Relationship, Trauma

Broken, not Defective

We live in a fallen world. The truth is, we were never meant to be apart from God. He created us to love and be in relationship with Him. “For you created my inmost being; you knit me together in my mother’s womb. I praise you because I am fearfully and wonderfully made; your works are wonderful, I know that full well.” – Psalm 139:13-14.

The garden was the first trauma; the irrevocable decision that severed the connection in our head, hearts and body. When I think of those first few moments outside of Eden, the image I hold is one of confused agony. Adam and Eve probably looked around at the harsh world, traumatized by their decision to deviate from the divine plan. We have been doing everything in our power since then to get back that missing piece through earthly relationships, enlightenment, penance, good works, or finding something to worship entirely separate from God. Even those who claim to not believe in anything, believe in someone…including sociopaths!

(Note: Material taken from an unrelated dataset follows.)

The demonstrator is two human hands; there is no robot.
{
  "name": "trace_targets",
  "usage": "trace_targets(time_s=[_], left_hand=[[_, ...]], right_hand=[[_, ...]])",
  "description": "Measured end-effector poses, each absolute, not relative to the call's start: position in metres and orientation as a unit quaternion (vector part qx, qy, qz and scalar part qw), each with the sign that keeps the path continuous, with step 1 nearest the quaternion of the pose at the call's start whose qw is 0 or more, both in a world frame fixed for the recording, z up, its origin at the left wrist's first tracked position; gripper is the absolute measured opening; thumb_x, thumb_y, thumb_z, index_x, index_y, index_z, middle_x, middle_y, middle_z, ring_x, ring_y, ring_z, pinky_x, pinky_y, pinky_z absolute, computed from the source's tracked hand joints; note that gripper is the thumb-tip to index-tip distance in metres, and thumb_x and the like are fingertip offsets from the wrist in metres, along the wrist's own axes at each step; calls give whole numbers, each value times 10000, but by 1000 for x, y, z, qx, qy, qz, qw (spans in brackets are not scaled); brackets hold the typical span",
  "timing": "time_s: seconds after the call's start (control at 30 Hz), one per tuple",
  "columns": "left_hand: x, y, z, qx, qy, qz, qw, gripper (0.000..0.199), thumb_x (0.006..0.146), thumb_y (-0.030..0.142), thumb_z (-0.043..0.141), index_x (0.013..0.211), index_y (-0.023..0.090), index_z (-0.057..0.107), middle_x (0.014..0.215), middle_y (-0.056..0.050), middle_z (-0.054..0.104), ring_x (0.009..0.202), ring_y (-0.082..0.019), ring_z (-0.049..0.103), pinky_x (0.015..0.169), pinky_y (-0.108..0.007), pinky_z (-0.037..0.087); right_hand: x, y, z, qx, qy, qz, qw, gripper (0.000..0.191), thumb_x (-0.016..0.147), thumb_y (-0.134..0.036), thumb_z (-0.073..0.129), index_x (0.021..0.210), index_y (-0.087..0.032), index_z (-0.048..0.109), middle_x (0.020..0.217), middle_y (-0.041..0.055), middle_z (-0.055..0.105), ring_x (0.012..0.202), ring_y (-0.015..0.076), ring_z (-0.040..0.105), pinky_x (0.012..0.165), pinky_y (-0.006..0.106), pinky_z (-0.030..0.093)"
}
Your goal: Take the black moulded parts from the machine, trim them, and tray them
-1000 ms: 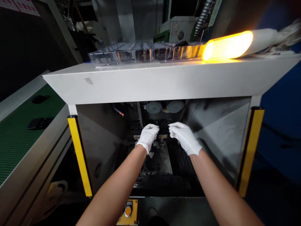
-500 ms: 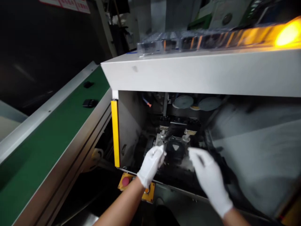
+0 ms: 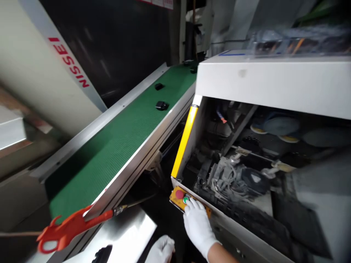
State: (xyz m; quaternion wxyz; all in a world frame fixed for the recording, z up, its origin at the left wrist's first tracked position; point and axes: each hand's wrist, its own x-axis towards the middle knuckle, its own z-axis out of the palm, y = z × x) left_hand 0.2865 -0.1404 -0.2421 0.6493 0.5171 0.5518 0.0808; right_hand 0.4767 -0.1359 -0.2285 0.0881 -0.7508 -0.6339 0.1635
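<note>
My right hand [image 3: 197, 223], in a white glove, reaches to the yellow control box [image 3: 175, 200] on the machine's front edge. Its fingertips are at the green button [image 3: 185, 199], beside a red button [image 3: 180, 194], and the fingers are stretched out with nothing held. My left hand [image 3: 162, 250], also gloved, is low at the bottom edge with its fingers curled; whether anything is in it cannot be made out. A black part [image 3: 102, 254] lies left of it on a shiny metal surface [image 3: 128, 233].
The green conveyor belt [image 3: 120, 142] on the left carries several small black parts. An orange air gun [image 3: 74, 228] lies at its near end. A yellow bar [image 3: 185, 141] edges the machine opening, with a dark fixture [image 3: 255, 179] inside and a white hood [image 3: 268, 78] above.
The view has swung left. Both hands have left the inside of the machine: my right hand has come to the control box, and my left hand has dropped to the bottom edge.
</note>
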Motion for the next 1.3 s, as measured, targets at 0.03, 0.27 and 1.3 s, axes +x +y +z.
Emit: trace_targets(time_s=[0.03, 0.27, 1.3], left_hand=[[283, -140, -240, 508, 556, 94, 651, 508, 736, 718, 530, 652, 218, 493, 473, 70, 341, 483, -103, 283, 512, -263, 206], [247, -149, -230, 462, 582, 107, 661, 427, 754, 629, 562, 647, 225, 471, 494, 73, 341, 504, -106, 288, 525, -260, 238], [16, -238, -247, 372, 816, 321, 307, 722, 675, 267, 686, 1336, 144, 424, 1367, -160, 458, 1178, -265, 533, 983, -341, 413]], right_hand=[[475, -135, -228, -751, -638, 154, 77, 384, 875, -174, 433, 1175, -109, 664, 1317, 147, 595, 1282, 296, 461, 1116, 425, 235], [464, -119, -221, -729, -681, 64, -2, 382, 841, -79, 373, 1011, -63, 715, 1038, 195, 697, 1055, 306, 589, 1026, 416, 324], [278, -184, -217, -516, -770, 340, 159, 315, 817, -212, 473, 1074, -178, 651, 1069, 109, 669, 1001, 239, 627, 907, 350, 465]])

What I am learning is that the desire to be in relationship is rooted in connection to the Father. The trouble is, the road map to that connection is not easy to read, and even harder to follow, especially after the fall. That leaves a bunch of confused, agonizing travelers on the road to whole-hearted living. Broken. Forever changed by a choice, made at the beginning, that remains in our DNA, and will until the end.

In my conversations with Christians the word “broken” is often used, and it leaves a bad taste in my mouth. Yes, we are broken, and yes we need Jesus, however, broken feels hopeless to me; like the pieces are scattered in the wind.

Broken also feels like an excuse.

It is the excuse we tag on the end of every bad decision, ever failed relationship, and to justify why we are “better” than someone else, or not good enough. We use language like, “they are so broken,” or “I am broken” and somehow that smooths over choices made against what our spirit knows to be true. Broken becomes a state of being, and responsibility for poor choices takes a back seat.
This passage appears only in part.